What is the church? It is a question that comes up more frequently these days amid technological and cultural shifts. Amazingly, Martin Luther actually wrestled with that same question 500 years ago. And thankfully for us, Martin Luther expressed what a church is by writing down what he called the seven visible marks of the church:
- The Word of God
- Holy Communion
- The Office of the Keys (Confession and Absolution)
- Called ministers
- Prayer, public praise and thanksgiving to God
- Bearing suffering patiently
Luther called these the seven principal parts of Christian sanctification or the seven holy possessions of the church.
I like that concept of all of these being “holy possessions.” We can so often take for granted the fact that we pray and read Scripture and have the opportunity to confess our sins with other people of God in church.
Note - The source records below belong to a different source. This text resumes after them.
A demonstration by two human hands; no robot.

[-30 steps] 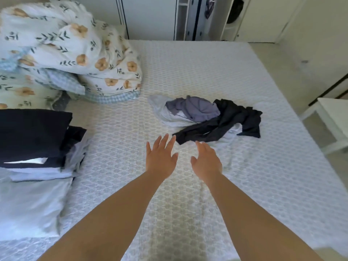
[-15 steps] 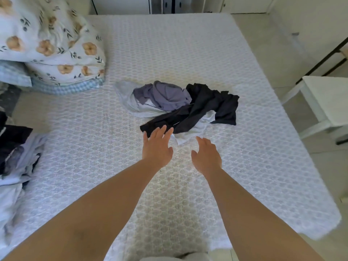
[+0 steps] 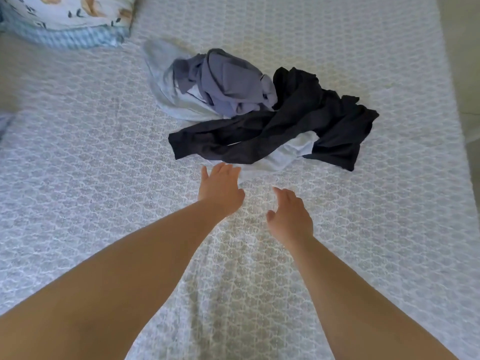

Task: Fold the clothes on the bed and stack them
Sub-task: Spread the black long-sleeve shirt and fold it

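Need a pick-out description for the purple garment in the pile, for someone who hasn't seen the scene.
On the bed, a small heap of unfolded clothes lies past both open hands. The purple garment is bunched at the heap's far left, on top of a pale grey piece and against the black garment. It is the only muted purple item there.

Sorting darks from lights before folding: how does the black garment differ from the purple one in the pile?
The black garment is far darker than the purple garment. The black one sprawls out long and flat toward the hands; the purple one is bunched into a rounded heap. The black one lies nearer the left hand and right hand; the purple one sits farther back. Both are crumpled, unfolded, and rest partly on pale cloth.
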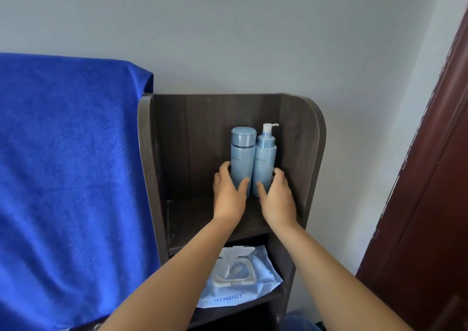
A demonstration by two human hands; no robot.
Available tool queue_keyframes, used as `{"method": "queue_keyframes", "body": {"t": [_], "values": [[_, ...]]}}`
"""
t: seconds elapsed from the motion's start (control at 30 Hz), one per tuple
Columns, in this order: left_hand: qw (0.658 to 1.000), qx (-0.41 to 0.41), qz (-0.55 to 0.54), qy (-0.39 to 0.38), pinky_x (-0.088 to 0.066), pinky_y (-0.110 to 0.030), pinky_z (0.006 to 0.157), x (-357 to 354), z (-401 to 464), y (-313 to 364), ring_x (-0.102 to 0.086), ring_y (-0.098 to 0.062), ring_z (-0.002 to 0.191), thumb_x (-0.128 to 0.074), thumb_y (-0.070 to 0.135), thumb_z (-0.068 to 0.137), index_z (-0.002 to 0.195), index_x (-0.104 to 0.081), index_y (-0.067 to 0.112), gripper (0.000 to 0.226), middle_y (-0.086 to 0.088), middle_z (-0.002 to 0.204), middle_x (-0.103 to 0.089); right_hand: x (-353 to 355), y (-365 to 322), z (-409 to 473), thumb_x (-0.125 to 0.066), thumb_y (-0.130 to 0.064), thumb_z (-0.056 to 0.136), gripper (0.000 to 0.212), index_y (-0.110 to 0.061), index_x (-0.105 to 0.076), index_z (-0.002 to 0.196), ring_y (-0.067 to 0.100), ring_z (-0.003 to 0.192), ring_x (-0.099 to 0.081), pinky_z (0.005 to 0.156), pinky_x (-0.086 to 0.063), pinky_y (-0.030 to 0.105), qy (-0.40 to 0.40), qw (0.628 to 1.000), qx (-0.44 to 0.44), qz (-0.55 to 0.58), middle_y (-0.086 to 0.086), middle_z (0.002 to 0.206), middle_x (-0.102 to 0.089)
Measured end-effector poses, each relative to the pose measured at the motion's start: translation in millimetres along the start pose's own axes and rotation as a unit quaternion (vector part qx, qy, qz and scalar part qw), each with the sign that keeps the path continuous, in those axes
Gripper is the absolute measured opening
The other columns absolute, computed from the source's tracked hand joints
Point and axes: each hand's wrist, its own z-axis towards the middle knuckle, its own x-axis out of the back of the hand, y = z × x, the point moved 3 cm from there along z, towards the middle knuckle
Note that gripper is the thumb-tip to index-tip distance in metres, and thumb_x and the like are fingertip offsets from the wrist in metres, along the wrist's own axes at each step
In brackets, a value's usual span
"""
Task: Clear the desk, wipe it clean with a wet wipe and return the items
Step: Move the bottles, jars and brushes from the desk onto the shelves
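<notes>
nearest the camera, a wet wipe pack (239, 277) lies on the lower shelf (243, 305) with its lid flipped open, probably so a wipe is ready to pull. above it is the dark wooden surface (197, 219), where both forearms reach in. the left hand (229, 194) is wrapped around the lower part of the capped blue bottle (241, 158), thumb in front and fingers behind. the right hand (277, 196) is clamped the same way on the pump bottle (264, 161). both bottles stand upright, touching each other, near the back right corner against the side panel (304, 153). gripping low keeps them steady; whether they are being lifted off or set back cannot be told. to the left hangs a blue towel (71, 166), and behind is the pale wall (228, 39).
</notes>
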Motion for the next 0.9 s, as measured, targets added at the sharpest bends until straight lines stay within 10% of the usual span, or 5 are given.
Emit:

But these are privileges and blessings and sacred activities that God has graciously put into our possession.
We need to treat these seven visible marks with care and reverence. They are the outward manifestations of what God has done for us in Christ and they are the window to all the world of the nature of our God.
Through these marks, we as the church tell the world that God wants to talk to us and listen to us. God wants to make us his children. God wants to forgive us. God wants to shepherd us through life through his under shepherds. God wants to celebrate and sorrow with us.
When we look at church in this light, we have a better grasp of what God had in mind for the energy and vitality of his people on earth behind the brick-and-mortar steepled structures.